In his executive order, DeSantis claimed Warren’s public opposition to his policies constitutes “neglect of responsibility” and “incompetence,” two of the legal reasons under the state constitution for suspending an elected official from office.

The commission members said that claim is an overreach that flies in the face of the limited power they intended when they revised the constitution. They maintained that a difference of opinion does not meet the legal definition for either neglect of duty or incompetence.

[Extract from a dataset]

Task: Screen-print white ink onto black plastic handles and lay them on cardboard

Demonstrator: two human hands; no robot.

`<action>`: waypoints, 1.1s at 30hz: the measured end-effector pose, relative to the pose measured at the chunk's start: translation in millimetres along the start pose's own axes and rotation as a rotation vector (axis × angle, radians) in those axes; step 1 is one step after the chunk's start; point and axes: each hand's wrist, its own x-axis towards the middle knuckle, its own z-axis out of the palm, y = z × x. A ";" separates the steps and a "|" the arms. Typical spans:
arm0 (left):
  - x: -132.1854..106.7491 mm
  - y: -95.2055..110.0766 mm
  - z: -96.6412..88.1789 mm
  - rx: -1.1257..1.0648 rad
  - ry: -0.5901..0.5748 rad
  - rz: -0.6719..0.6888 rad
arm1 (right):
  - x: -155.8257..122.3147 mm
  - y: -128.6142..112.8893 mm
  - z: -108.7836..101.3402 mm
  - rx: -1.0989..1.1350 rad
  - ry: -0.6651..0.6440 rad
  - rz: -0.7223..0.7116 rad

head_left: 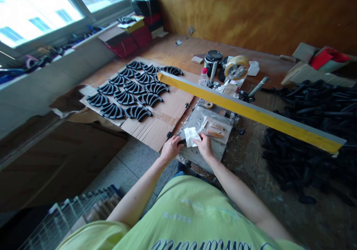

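Observation:
My left hand (170, 148) is closed around a small black part (182, 142) at the near edge of a grey work plate (199, 154). My right hand (205, 146) pinches a white cloth (192, 136) and presses it against that black part. Both hands sit close together over the plate's front left corner. Wooden sticks in a clear wrapper (214, 130) lie on the plate just beyond my right hand.
Several black curved parts (131, 90) lie in rows on flat cardboard (156, 125) to the left. A long yellow bar (251, 110) crosses above the bench. A heap of black parts (309, 131) fills the right side. Tape roll (237, 67), bottle (203, 77) and jar (213, 58) stand behind.

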 end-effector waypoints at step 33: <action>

“Andrew Warren exercised his First Amendment proper to state opinions which are opposite to the governor’s opinions on a number of coverage points,” the commission wrote. “The order doesn’t even allege that Warren has acted on these opinions. Without such motion, he can not have dedicated one of many sins that may authorize the governor to droop him beneath settled Florida constitutional regulation.”

Hinkle has scheduled a Sept. 19 listening to in Tallahassee to listen to arguments within the Warren lawsuit and decide.

In the meantime, the Republican-dominated Florida Senate is holding off affirming DeSantis’ suspension of Warren till the lawsuit is settled.

The undeniable fact that the Senate hasn’t formally affirmed or rescinded DeSantis’ order as required by the state structure places the legality of selections made by Susan Lopez, appointed by DeSantis to switch Warren as Hillsborough County state legal professional, in question.